* **About this exercise**
Please write out the line containing "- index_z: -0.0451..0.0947" and each line after it through the end of the data, exactly, and nothing else.

* **Input data**
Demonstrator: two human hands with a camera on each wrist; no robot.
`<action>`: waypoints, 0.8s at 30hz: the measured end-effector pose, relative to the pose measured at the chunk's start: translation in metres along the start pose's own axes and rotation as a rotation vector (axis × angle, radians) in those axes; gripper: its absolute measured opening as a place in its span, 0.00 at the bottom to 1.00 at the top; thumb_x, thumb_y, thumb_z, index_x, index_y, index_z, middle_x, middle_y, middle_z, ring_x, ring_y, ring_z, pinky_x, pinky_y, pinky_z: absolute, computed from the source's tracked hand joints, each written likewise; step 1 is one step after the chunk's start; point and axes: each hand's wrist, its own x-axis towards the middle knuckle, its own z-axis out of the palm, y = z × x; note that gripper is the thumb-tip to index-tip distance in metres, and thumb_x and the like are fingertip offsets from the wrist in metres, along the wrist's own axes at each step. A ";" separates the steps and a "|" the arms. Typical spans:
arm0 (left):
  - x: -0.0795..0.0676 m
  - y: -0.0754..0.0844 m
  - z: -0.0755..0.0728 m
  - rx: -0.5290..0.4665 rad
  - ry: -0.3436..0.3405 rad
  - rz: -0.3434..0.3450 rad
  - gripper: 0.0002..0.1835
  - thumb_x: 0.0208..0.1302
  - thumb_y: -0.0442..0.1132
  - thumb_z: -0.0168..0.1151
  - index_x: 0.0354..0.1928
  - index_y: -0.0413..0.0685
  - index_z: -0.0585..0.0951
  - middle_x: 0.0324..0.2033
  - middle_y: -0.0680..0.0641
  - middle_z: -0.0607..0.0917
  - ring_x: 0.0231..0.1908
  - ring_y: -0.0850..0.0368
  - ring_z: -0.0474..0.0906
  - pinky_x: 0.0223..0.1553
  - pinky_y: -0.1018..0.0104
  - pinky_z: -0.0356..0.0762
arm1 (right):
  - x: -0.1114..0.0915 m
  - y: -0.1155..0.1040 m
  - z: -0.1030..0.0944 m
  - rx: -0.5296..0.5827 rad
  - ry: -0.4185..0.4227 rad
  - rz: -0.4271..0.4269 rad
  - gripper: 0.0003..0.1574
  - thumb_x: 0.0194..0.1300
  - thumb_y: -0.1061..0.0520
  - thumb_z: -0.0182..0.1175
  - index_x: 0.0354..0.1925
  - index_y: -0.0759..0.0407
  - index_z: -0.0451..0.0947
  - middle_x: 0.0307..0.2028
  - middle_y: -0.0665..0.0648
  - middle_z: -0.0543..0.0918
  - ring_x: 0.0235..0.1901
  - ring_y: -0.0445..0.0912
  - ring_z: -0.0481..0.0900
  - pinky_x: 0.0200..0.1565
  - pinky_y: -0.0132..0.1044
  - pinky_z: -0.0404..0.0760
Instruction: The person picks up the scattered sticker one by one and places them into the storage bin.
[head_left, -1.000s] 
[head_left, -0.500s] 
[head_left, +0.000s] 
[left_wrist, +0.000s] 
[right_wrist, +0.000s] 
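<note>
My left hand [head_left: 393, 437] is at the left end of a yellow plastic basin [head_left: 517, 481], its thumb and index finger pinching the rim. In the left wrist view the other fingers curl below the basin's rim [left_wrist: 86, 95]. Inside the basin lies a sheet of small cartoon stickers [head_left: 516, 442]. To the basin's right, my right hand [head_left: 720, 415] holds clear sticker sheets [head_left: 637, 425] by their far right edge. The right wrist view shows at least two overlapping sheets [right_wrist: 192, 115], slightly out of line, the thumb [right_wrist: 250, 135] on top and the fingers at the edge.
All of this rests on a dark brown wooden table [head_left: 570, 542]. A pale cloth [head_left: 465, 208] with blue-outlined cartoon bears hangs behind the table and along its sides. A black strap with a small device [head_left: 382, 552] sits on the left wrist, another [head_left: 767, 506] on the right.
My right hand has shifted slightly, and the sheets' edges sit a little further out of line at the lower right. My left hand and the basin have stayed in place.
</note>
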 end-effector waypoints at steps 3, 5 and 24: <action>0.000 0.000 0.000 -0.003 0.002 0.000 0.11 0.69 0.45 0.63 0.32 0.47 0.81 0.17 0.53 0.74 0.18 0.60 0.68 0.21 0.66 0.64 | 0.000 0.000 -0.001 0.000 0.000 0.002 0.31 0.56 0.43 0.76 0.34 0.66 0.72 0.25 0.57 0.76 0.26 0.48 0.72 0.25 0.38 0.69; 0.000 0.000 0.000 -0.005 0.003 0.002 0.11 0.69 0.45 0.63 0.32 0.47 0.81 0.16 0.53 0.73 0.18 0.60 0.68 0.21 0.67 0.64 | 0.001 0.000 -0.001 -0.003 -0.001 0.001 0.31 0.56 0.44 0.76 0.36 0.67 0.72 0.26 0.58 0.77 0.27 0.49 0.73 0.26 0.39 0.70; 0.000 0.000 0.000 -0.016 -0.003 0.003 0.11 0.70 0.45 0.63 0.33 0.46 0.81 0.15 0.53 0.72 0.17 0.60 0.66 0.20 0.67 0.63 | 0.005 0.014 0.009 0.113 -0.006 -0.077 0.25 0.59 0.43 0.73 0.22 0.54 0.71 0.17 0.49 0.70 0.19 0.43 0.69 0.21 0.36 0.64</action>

* **Answer space**
  - index_z: -0.0451..0.0947
  - middle_x: 0.0307..0.2028
  - middle_y: -0.0665..0.0648
  - middle_z: -0.0543..0.0918
  - ring_x: 0.0235..0.1901
  - ring_y: -0.0445..0.0912
  - ring_z: -0.0481..0.0900
  - pinky_x: 0.0200..0.1565
  - pinky_y: -0.0132..0.1044
  - pinky_z: -0.0404..0.0760
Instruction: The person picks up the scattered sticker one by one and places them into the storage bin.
[head_left, -1.000s] 
[head_left, -0.500s] 
[head_left, +0.000s] 
[left_wrist, +0.000s] 
[right_wrist, +0.000s] 
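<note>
My left hand [head_left: 393, 437] is at the left end of a yellow plastic basin [head_left: 517, 481], its thumb and index finger pinching the rim. In the left wrist view the other fingers curl below the basin's rim [left_wrist: 86, 95]. Inside the basin lies a sheet of small cartoon stickers [head_left: 516, 442]. To the basin's right, my right hand [head_left: 720, 415] holds clear sticker sheets [head_left: 637, 425] by their far right edge. The right wrist view shows at least two overlapping sheets [right_wrist: 192, 115], slightly out of line, the thumb [right_wrist: 250, 135] on top and the fingers at the edge.
All of this rests on a dark brown wooden table [head_left: 570, 542]. A pale cloth [head_left: 465, 208] with blue-outlined cartoon bears hangs behind the table and along its sides. A black strap with a small device [head_left: 382, 552] sits on the left wrist, another [head_left: 767, 506] on the right.
My right hand has shifted slightly, and the sheets' edges sit a little further out of line at the lower right. My left hand and the basin have stayed in place.
</note>
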 end-effector waypoints at steps 3, 5 and 24: <action>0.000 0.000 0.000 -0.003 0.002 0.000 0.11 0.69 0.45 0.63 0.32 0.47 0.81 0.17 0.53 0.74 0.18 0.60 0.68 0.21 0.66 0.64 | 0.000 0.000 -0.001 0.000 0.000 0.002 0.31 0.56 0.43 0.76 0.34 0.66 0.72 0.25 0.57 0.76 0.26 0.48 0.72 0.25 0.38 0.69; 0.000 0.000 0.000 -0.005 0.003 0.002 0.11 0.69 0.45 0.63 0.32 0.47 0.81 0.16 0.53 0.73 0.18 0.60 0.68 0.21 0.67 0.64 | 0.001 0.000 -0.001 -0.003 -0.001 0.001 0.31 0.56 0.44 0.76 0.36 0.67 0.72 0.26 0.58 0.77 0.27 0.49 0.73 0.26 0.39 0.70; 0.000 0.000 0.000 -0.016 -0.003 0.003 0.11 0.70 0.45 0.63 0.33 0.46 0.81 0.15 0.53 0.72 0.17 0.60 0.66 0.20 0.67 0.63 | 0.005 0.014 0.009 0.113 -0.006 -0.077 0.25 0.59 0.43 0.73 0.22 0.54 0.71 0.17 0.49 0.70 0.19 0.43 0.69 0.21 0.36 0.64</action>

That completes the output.